WORK ORDER: Collect all lines containing the word "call" from the data.

DATA EXTRACT:
——
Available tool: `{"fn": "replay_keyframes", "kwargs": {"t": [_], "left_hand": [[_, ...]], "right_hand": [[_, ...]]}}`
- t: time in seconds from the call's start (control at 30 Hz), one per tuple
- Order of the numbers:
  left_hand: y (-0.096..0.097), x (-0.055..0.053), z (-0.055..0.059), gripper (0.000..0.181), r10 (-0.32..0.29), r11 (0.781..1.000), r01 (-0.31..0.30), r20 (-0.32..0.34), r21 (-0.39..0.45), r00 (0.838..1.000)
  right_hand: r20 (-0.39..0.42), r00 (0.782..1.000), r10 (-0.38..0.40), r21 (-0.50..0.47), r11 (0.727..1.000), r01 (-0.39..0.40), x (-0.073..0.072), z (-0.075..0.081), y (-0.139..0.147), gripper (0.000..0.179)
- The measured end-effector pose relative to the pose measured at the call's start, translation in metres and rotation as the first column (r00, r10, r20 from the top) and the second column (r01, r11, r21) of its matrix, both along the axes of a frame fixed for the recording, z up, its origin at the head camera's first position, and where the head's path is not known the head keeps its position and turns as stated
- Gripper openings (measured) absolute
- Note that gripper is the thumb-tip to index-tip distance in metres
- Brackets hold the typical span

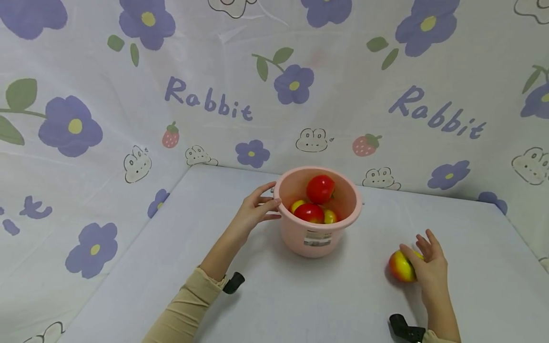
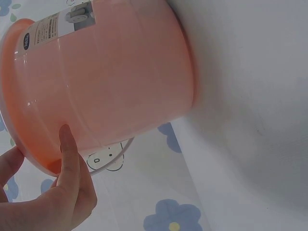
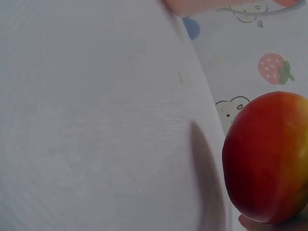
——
EXERCISE ANSWER:
- t: time in seconds from the call's start (control at 30 Hz), one per tuple
- The measured end-effector pose relative to the pose measured at the call's start, translation in metres and rotation as the first column (r00, r10, r20 from the top) and the second column (r01, r11, r21) of its matrix, both along the axes of a frame fixed for the recording, z up, its origin at the head camera's first position, and where the head's path is not known the head keeps its position and turns as stated

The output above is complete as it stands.